### WORK INSTRUCTION
From the entries below, transcribe exactly the lines between the line holding "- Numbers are" and the line holding "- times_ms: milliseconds", inclusive; skip all other lines.

[Saved data entries]
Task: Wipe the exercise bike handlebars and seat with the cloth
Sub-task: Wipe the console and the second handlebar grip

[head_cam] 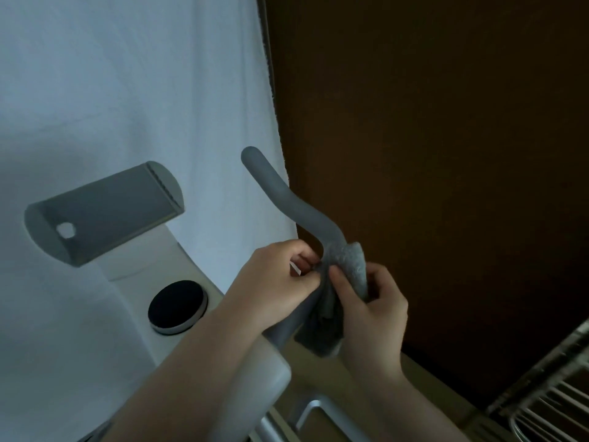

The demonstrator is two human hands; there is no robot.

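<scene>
Handlebar (288, 202): a grey padded bar that curves up and to the left, its rounded tip near the edge of a white sheet (111, 90) hanging behind; the lower part runs down between the two hands.
Cloth (345, 266): grey and fuzzy, bunched around the handlebar at its bend, with a loose end hanging down below the hands.
Left hand (280, 282): on the left side of the bar, fingers curled in and pinching the cloth's edge where it meets the bar.
Right hand (376, 307): on the right side, thumb and fingers closed on the cloth, pressing it against the bar.
Small white strip (294, 269): shows between the left fingers; what it is cannot be told.
Screen holder (105, 212): a grey wedge-shaped piece with a round hole, left of the handlebar, well apart from the hands.
Round knob (177, 306): black top with a pale rim, set on the bike's white body just left of the left forearm.
Seat: not in view.
Wall (446, 122): dark brown, behind the right hand.
Wire rack (548, 406): pale metal bars in the lower right corner.
</scene>
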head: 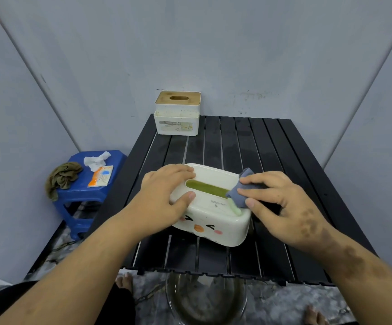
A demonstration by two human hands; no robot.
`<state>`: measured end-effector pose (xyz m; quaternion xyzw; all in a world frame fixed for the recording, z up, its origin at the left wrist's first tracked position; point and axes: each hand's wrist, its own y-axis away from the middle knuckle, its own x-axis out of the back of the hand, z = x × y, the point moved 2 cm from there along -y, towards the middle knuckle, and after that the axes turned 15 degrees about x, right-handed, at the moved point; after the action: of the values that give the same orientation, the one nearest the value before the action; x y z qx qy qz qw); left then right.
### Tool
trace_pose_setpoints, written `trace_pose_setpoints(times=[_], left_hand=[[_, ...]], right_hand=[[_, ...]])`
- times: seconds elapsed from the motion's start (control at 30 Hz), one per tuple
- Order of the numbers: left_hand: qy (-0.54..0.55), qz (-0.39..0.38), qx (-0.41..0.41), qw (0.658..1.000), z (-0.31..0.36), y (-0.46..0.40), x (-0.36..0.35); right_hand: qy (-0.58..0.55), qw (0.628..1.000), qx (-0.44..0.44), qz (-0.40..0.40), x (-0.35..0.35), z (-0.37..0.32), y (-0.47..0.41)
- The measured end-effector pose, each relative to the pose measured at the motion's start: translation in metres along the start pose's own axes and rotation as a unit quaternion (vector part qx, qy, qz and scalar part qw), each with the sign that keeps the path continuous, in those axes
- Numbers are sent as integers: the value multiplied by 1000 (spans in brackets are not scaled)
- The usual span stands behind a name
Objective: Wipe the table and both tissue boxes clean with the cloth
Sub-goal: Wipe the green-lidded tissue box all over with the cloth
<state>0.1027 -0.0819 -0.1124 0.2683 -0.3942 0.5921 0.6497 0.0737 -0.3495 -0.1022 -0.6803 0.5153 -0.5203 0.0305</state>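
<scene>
A white tissue box with a cartoon face [213, 221] lies on the black slatted table [272, 160], its green slot facing up. My left hand [167, 195] grips the box's left end, fingers over the top and thumb on the near side. My right hand [281, 202] pinches a folded grey-blue cloth [239, 193] and holds it against the right end of the box top. A second white tissue box with a wooden lid [177, 113] stands at the table's far left corner.
A blue plastic stool [84, 195] left of the table carries an olive rag [62, 177], a crumpled white tissue [95, 159] and an orange wipes packet [100, 175]. A glass bowl [205, 299] sits on the floor under the table's near edge. Grey walls close in all around.
</scene>
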Motion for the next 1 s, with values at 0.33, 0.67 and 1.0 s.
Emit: trace_pose_setpoints(times=[0.33, 0.67, 1.0], left_hand=[[16, -31, -20, 999, -4, -5, 3], [20, -40, -40, 998, -3, -3, 1], [-2, -39, -57, 998, -2, 1, -1]], right_hand=[[-14, 999, -39, -32, 5, 8, -16], [20, 998, -24, -50, 11, 12, -21], [51, 998, -27, -16, 8, 9, -12]])
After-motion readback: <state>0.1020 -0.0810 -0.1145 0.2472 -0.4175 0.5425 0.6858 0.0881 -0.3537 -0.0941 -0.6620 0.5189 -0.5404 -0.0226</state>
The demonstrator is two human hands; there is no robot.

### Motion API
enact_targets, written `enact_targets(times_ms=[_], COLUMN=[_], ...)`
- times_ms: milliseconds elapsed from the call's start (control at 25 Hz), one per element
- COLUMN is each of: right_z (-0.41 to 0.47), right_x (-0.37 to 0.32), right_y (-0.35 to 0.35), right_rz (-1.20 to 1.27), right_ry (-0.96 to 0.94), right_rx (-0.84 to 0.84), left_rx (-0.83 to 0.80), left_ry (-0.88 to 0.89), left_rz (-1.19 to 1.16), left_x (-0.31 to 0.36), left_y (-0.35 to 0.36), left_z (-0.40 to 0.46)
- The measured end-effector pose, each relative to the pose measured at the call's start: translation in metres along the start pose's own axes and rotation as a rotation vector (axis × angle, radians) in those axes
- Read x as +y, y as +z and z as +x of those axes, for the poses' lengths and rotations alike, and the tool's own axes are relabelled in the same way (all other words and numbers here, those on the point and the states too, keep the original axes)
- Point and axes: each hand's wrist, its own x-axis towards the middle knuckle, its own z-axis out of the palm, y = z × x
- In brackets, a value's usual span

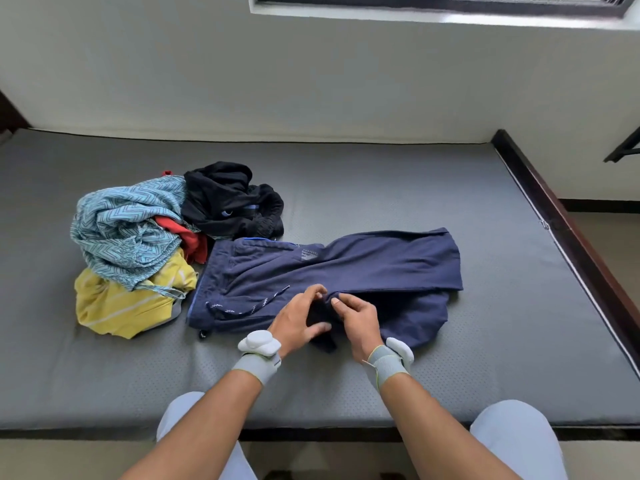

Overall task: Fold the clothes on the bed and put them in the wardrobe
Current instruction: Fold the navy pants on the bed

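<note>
1. The navy sweatpants point(332, 271) lie spread on the grey mattress of the bed point(450, 188), waistband to the left and legs running off to the right, in the near-middle of the scene. The white-flecked drawstring point(249, 306) trails loose across the waist area.

2. Both hands meet at the near edge of the garment, about where the crotch seam falls. The left hand point(298, 323) has its fingertips bent onto the cloth with the thumb out toward the near side; the right hand point(356, 320) pinches a small ridge of fabric between thumb and forefinger. So both sets of fingers are narrow and holding the navy cloth — the left less certainly a full pinch than a press.

3. Handling, as a judgement: this looks like soft, fairly thick jersey — limp, light and not slippery. It will drape and bunch rather than hold a crease, so folds need smoothing flat on the mattress.

4. Best holds are probably the waistband and the leg hems point(450, 265) at the right, since the doubled edges resist stretching; lifting by a mid-panel pinch would let the rest sag.

5. The drawstring could snag or hang out of a fold, so tucking it in seems wise.

6. A pile of unfolded clothes point(138, 251) sits just to the left, touching the waistband: teal zigzag, red, yellow and black pieces. The wardrobe is not in view.
</note>
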Motion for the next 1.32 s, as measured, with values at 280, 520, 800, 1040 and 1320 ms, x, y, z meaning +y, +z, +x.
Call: enact_targets(times_ms=[280,520,800,1040,1320], right_z=[-0.029,0.005,0.056,0.089,0.104], right_x=[-0.014,0.0,-0.022,-0.039,-0.037], right_y=[-0.005,-0.009,-0.046,-0.106,-0.143], right_rz=[-0.14,0.678,0.776,0.768,0.795], right_ry=[-0.248,0.345,0.28,0.147,0.135], right_rx=[0.098,0.064,0.498,0.644,0.295], left_rx=[0.232,0.125,-0.081,-0.157,-0.228], left_ry=[0.111,0.191,0.213,0.063,-0.158], left_rz=[0.191,0.184,0.259,0.243,0.419], left_x=[0.031,0.021,-0.011,-0.042,-0.021], left_y=[-0.046,-0.072,-0.056,0.001,0.049], left_z=[0.024,0.009,-0.029,-0.049,-0.03])
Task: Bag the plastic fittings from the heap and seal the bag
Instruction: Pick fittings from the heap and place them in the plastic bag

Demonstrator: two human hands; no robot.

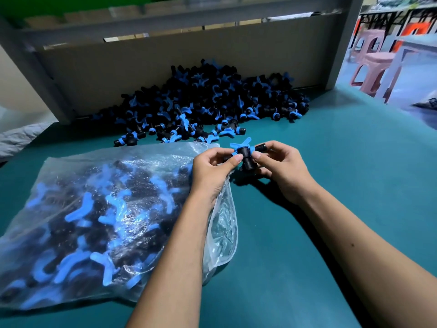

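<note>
A black fitting with a blue winged handle (246, 154) is pinched between both hands just above the table. My left hand (212, 169) grips its left side; my right hand (281, 166) grips its right side. Under my left forearm lies a clear plastic bag (99, 216), bulging with several black and blue fittings, its mouth edge (224, 233) loose on the right. A big heap of the same fittings (208, 98) lies at the back of the table against a cardboard panel, with a few strays (179, 133) spread toward the bag.
The table has a teal mat (343, 185). A grey frame with a cardboard back panel (165, 58) closes the far side. Pink plastic stools (373, 65) stand beyond the table at the right. Crumpled white plastic (16, 138) lies at the left edge.
</note>
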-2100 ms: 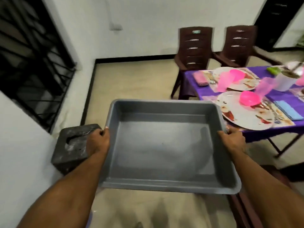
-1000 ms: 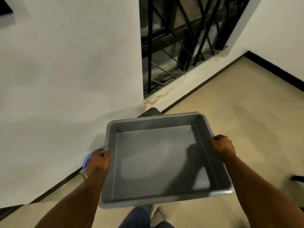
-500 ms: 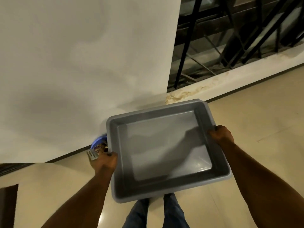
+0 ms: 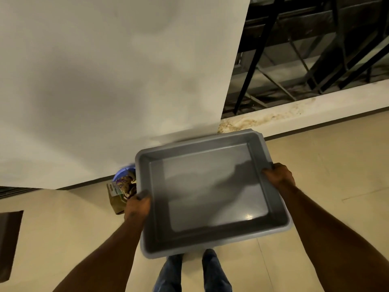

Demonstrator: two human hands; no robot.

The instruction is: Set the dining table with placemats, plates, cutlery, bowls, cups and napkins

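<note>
Empty grey plastic rectangular tray [image 4: 210, 192] carried away, table-setting apparently finished.
Left hand [image 4: 136, 205] and right hand [image 4: 279, 175] fingers curl over opposite rims; next, lower it flat to the floor.

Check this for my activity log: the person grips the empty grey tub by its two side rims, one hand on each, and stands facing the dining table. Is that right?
Not quite. The head view shows no dining table: the person faces a white wall beside a barred window. The rest holds: the left hand and right hand each grip a side rim of the empty grey tub.
</note>
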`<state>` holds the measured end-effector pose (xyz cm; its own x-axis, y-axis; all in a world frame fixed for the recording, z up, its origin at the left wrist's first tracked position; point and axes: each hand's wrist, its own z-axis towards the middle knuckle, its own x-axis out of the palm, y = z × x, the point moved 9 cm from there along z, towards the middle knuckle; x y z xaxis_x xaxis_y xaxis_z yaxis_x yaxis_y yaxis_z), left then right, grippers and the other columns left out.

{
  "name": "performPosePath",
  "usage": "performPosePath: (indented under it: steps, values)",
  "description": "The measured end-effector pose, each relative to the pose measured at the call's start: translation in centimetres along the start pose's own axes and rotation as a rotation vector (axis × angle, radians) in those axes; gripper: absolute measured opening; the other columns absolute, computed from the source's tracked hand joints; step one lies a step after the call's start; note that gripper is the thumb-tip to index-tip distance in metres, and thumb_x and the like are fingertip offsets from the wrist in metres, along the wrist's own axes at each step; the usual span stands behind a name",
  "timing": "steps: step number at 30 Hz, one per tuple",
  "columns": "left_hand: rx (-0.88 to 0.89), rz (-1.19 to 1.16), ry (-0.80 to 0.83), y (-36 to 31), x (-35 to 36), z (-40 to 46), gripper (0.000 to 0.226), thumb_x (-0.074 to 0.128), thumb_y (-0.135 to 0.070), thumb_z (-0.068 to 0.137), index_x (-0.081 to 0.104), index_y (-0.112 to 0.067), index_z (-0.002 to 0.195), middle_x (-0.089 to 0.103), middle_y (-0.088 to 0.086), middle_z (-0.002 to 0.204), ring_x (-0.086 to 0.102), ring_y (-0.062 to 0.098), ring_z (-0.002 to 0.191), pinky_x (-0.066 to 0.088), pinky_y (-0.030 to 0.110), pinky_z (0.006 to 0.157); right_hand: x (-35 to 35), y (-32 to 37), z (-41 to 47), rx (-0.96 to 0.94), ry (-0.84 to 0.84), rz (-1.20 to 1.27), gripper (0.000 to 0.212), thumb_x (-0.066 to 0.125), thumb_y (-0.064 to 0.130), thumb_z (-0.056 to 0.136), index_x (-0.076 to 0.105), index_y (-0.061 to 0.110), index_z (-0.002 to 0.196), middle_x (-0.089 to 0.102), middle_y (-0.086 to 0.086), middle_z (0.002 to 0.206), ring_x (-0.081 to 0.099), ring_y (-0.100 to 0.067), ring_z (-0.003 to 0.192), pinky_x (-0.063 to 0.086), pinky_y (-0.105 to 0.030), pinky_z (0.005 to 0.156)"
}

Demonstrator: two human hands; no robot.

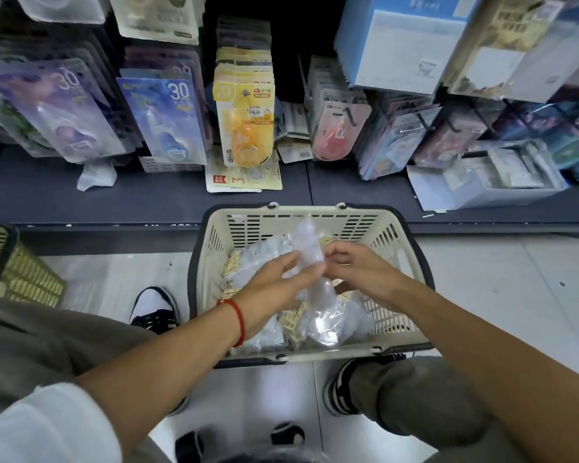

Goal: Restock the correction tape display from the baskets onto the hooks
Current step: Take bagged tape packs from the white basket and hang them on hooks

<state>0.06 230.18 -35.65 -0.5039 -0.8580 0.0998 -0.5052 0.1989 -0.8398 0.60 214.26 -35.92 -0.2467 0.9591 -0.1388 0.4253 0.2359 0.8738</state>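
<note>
Both forearms are stretched over the cream slotted plastic basket (386, 243). Between the left hand (274, 285) and the right hand (355, 269), a clear crinkled plastic bag (310, 248) is pinched by curled fingers. Below the grip, bagged correction tape packs (295, 320) are heaped in the basket.
</note>
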Motion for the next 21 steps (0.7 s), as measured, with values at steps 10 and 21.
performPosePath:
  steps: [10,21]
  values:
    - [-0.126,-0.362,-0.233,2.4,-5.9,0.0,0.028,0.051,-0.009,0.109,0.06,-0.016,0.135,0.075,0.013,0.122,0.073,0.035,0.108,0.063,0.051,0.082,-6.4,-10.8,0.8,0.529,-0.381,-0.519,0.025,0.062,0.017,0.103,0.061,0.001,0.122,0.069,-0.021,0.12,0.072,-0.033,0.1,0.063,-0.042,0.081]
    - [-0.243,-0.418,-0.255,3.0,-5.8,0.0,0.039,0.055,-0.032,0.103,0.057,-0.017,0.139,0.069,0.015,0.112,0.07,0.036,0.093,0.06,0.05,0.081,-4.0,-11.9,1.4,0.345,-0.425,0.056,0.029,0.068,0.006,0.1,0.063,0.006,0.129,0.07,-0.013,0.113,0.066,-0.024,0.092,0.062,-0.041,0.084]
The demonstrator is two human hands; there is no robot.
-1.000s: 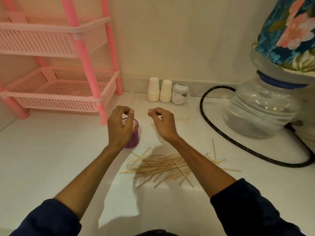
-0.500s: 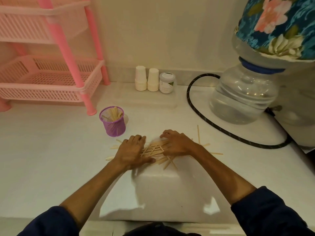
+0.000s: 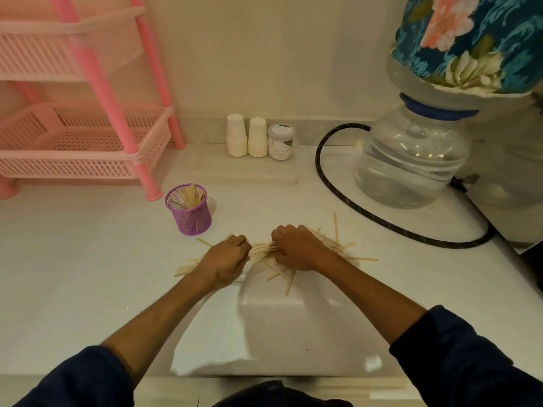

### EXERCISE SOLUTION
- Numbers are sent as integers: the value multiplied by 1000 (spans in brackets are not scaled)
- The usual span stands behind a name
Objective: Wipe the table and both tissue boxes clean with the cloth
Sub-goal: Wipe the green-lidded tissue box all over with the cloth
<state>0.1027 -0.0819 -0.1124 0.2683 -0.3942 0.5921 0.6497 0.0737 -0.3495 -0.1022 -0.6803 0.5153 -0.5203 0.0305</state>
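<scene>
A white tissue box with a cartoon face [213, 221] lies on the black slatted table [272, 160], its green slot facing up. My left hand [167, 195] grips the box's left end, fingers over the top and thumb on the near side. My right hand [281, 202] pinches a folded grey-blue cloth [239, 193] and holds it against the right end of the box top. A second white tissue box with a wooden lid [177, 113] stands at the table's far left corner.
A blue plastic stool [84, 195] left of the table carries an olive rag [62, 177], a crumpled white tissue [95, 159] and an orange wipes packet [100, 175]. A glass bowl [205, 299] sits on the floor under the table's near edge. Grey walls close in all around.
</scene>
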Motion for the next 1 s, with values at 0.33, 0.67 and 1.0 s.
Emit: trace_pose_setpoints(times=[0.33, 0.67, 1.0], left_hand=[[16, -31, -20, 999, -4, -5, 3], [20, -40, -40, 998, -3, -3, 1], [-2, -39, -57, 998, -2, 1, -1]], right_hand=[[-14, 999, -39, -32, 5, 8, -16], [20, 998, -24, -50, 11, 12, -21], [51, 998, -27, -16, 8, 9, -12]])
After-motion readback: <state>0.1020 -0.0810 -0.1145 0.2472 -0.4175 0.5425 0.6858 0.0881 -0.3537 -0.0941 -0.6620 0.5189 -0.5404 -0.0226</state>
The demonstrator is two human hands; there is no robot.

### Motion API
enact_targets, written `enact_targets(times_ms=[_], COLUMN=[_], ...)`
- times_ms: milliseconds elapsed from the call's start (control at 25 Hz), one per element

This answer requires no additional content.